J’abdique devant la détermination sans faille d’Alice. Je retire mes vêtements. Elle fait de même. Dans l’obscurité de la lune, nos corps nus, face à face se contemplent et se désirent déjà. On dévale la dune, la plage de sable fin, le sable tassé par la marée précédente. On discerne maintenant le reflet des vagues qui s’échouent fatiguées sur la plage. Il n’y a pas un souffle. La mer est d’un calme olympien.
Ma chérie vient se serrer contre moi. J’adore. Ses lèvres sont offertes, son corps est offert, son sexe est offert.
- Je t’aime Olivier. J’ai envie de faire l’amour. J'ai très envie.
Impossible de résister à un appel aussi direct, aussi sensuel et mon sexe a très bien compris. Je suis nu sur une plage déserte avec la femme que j'aime, ravissante, tout aussi nue que moi et … je bande comme un fou.
- Tout à l'heure dans la douche, c’était trop bon. J’avais oublié que c’était si bon. Vite Olivier, viens. J’ai trop envie.
Nos corps s’apprivoisent, nos âmes fusionnent, nos sexes s’unissent, nos mains se cherchent, nos lèvres se trouvent avec une facilité déconcertante. La mer, le ciel et le sable disparaissent, effacés comme par miracle par le vent de l’amour. Je ne vois plus qu’elle et d’ailleurs il n’y plus qu’elle. Elle est dans mes bras. Elle est dans mes yeux. Elle est dans mon cœur.
Alice est insatiable, gourmande et c’est un régal. Une vague plus téméraire que les autres, vient lécher nos pieds.

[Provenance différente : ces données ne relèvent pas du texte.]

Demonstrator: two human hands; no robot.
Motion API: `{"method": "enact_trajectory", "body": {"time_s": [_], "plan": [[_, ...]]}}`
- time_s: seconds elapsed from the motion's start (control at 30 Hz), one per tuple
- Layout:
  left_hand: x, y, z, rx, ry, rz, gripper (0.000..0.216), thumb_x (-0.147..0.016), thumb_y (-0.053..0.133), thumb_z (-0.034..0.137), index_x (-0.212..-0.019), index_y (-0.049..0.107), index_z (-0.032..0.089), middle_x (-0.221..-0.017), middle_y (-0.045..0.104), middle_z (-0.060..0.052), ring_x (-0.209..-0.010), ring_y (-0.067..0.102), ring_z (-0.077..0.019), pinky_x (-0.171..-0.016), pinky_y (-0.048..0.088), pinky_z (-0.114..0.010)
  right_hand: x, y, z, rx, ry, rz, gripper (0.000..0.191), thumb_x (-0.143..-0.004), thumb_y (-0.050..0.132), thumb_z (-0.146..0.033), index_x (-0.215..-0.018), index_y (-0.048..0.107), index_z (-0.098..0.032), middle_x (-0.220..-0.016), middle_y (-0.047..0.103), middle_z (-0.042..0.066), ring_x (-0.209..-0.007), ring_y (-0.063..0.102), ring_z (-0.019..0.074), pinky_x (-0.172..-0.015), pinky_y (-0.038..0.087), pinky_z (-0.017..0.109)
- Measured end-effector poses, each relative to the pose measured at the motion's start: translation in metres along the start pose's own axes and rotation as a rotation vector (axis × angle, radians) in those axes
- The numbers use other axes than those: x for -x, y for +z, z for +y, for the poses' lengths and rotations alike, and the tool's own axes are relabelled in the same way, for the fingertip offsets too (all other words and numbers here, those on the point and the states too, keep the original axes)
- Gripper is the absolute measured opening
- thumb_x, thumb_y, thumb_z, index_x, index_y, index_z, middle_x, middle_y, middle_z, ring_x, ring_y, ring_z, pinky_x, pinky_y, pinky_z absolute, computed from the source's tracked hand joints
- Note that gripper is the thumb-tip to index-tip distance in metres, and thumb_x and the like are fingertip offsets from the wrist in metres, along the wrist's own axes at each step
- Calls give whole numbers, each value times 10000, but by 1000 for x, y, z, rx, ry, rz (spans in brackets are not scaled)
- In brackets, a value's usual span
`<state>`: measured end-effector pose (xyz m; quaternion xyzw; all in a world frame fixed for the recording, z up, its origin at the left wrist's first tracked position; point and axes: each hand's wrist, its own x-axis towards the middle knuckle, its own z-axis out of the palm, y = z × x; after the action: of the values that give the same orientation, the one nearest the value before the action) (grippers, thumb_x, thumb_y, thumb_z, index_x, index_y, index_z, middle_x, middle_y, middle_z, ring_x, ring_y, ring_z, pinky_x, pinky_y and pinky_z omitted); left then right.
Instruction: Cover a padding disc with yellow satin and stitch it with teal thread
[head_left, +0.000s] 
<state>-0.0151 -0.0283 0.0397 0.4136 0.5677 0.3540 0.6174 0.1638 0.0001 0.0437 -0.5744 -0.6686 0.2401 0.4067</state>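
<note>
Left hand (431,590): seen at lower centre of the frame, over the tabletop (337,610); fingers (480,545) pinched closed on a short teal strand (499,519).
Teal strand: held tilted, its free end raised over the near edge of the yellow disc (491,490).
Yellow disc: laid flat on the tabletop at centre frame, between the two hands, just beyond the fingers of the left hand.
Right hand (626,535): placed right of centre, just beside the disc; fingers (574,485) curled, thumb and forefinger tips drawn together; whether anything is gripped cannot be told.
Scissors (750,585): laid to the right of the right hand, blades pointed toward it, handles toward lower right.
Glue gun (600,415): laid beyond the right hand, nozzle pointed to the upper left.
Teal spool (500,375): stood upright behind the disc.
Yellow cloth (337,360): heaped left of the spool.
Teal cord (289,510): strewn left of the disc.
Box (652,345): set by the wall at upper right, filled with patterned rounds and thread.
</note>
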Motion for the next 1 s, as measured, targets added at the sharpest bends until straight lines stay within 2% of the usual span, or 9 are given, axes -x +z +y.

Elle se tourne vers moi et m’embrasse amoureusement. Une seconde vague encore plus hardie que la première caresse nos chevilles.
- La marée monte. On va se baigner ?
L’eau est froide. On ne reste pas très longtemps juste suffisamment pour calmer nos corps encore brûlants d’amour.
De retour à notre campement sauvage, nous nous enroulons tous les deux dans la couverture. Mes mains traînent à la recherche de je ne sais quoi sur ce corps offert, abandonné à ma dextérité. Ma tête se cale dans le cou de ma bien aimée. Je respire son odeur. Je goutte ses cheveux humides avec un plaisir indescriptible. J’embrasse son oreille, ses lèvres et nous nous endormons radieux et conquis.